Ritrovare all’interno di un mito universale l’umanità di tutti i giorni, concreta e sentimentale, è gesto artistico che rinnova le fonti dell’immaginazione umana nella loro essenzialità oltre le barriere della storia. È un viaggio a ritroso nel racconto ma insieme è un viaggio all’interno dell’umanità stessa e dei meccanismi di auto-rappresentazione inevitabilmente deformati dal fluire della storia, ovvero della Storia, ma in fondo e nell’essenza così eguali, sempre, a sé stessi. Emma Dante lo fa in questa sua drammaturgia, di cui ovviamente cura anche la regia, riappropriandosi del mito di Odisseo e liberandolo di ogni orpello retorico o classicistico per rintracciare al suo interno i meccanismi essenziali e nucleari delle relazioni umane, quelle tra moglie e marito ovvero tra padre/madre e figli su cui quella narrazione le sembra costruita e a partire dai quali l’intera società si articola nella sua
apparente complessità e soprattutto nella sua dolorosa e talora tragica “confusione”.
E lo fa non soltanto dal punto di vista drammaturgico e narrativo, decapitando Eroe e Divinità di ogni aurea sublime e di ogni aureola metafisica, ma soprattutto, credo, dal punto di vista del linguaggio e della sintassi scenica sovrapponendovi la percezione materica e sensuale della sua Sicilia, la sua Sicilia abbandonata, da un Odisseo sfuggente e incerto, alle sue convulsioni (non mancano mi sembra accenni anche al potere mafioso) e da quello stesso Odisseo ritrovata quasi di malavoglia.
È una sovrapposizione che recupera modi e movimenti dei cantari popolari, in quella lingua meticcia e piena di sonorità che è il siciliano, e delle feste di paese a ricordare santi e santuzze lontani e disattenti, e così ricostruisce quasi e svela i meccanismi di quegli antichi racconti orali e popolari che hanno nel tempo costruito l’Odissea classica, il “Poema”.

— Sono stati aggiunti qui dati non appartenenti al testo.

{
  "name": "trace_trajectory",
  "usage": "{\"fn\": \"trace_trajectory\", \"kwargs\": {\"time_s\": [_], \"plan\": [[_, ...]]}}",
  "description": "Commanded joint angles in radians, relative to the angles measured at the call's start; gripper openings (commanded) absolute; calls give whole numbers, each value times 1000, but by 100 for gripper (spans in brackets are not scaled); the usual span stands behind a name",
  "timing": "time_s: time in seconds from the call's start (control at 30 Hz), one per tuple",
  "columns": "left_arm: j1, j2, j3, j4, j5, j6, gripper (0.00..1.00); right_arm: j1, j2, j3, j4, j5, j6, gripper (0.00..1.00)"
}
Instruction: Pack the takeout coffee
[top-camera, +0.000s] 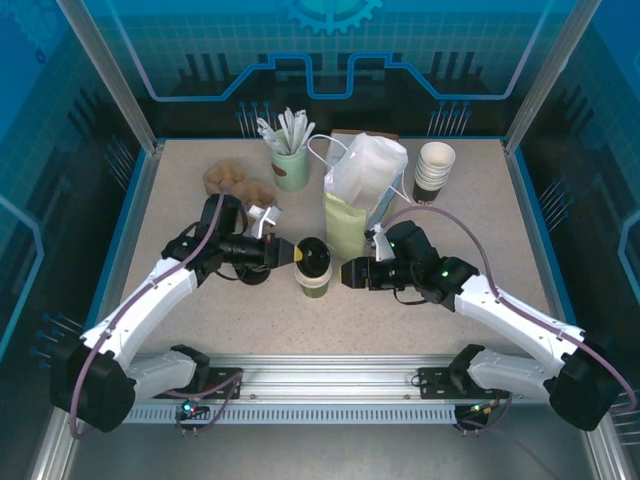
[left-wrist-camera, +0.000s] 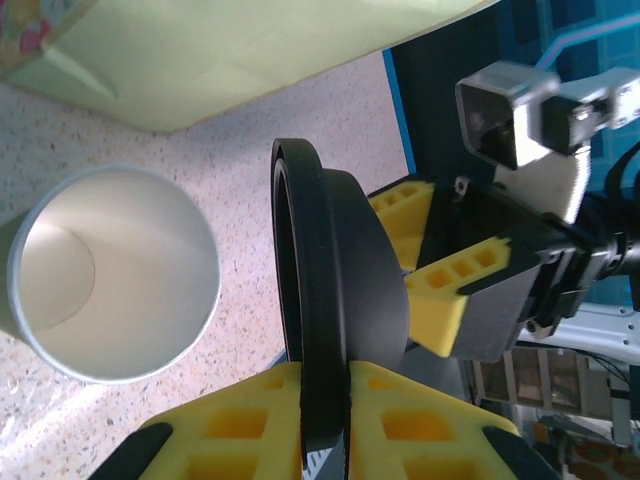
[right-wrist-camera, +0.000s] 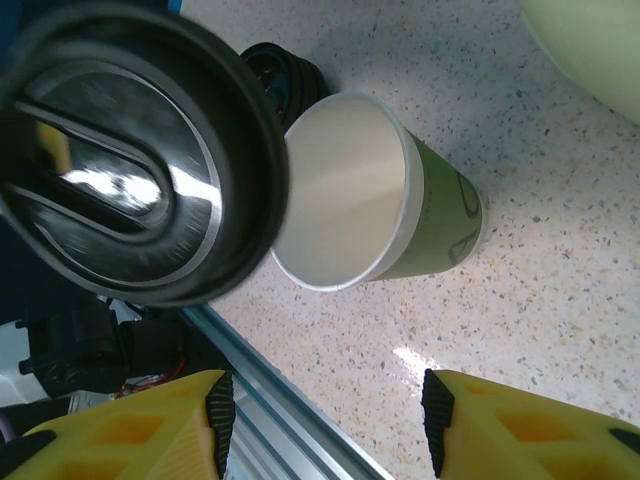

Una drammaturgia dunque fondata sul viaggio e sull’assenza, profondamente omerica, e che trasforma il movimento geografico in tensione e oscillazione interiore, trovando nella mescolanza di suono, danza e recitazione la scintilla per occupare il palcoscenico. Una sintassi, peraltro, talora non pienamente coerente e che scivola in qualche passaggio su una sorta di acquiescente abbandonarsi e trascinarsi proprio alla forza concreta e all’erotismo intimamente nascosti nel gesto e nella parola.
D’altra parte un tale raro eccedere può essere il frutto della giovinezza degli attori che lo interpretano. Per i nomi dei protagonisti rimandiamo in calce.
Uno spettacolo comunque ricco e intenso, visto al Teatro Sociale di Camogli in un caldo 4 luglio 2017 e che ha suscitato molto entusiasmo nel pubblico stipato nel bel teatro all’italiana.
Testo e regia Emma Dante, con 23 giovani attori dalla “Scuola dei mestieri dello spettacolo” del Teatro Biondo di Palermo: Manuela Boncaldo, Sara Calvario, Toty Cannova, Silvia Casamassima, Domenico Ciaramitaro, Mariagiulia Colace, Francesco Cusumano, Federica D’Amore, Clara De Rose, Bruno Di Chiara, Silvia Di Giovanna, Giuseppe Di Raffaele, Marta Franceschelli, Salvatore Galati, Alessandro Ienzi, Francesca Laviosa, Nunzia Lo Presti, Alessandra Pace, Vittorio Pissacroia, Lorenzo Randazzo, Simona Sciarabba, Giuditta Vasile, Claudio Zappalà- Elementi scenici e costumi Emma Dante, luci Cristian Zucaro.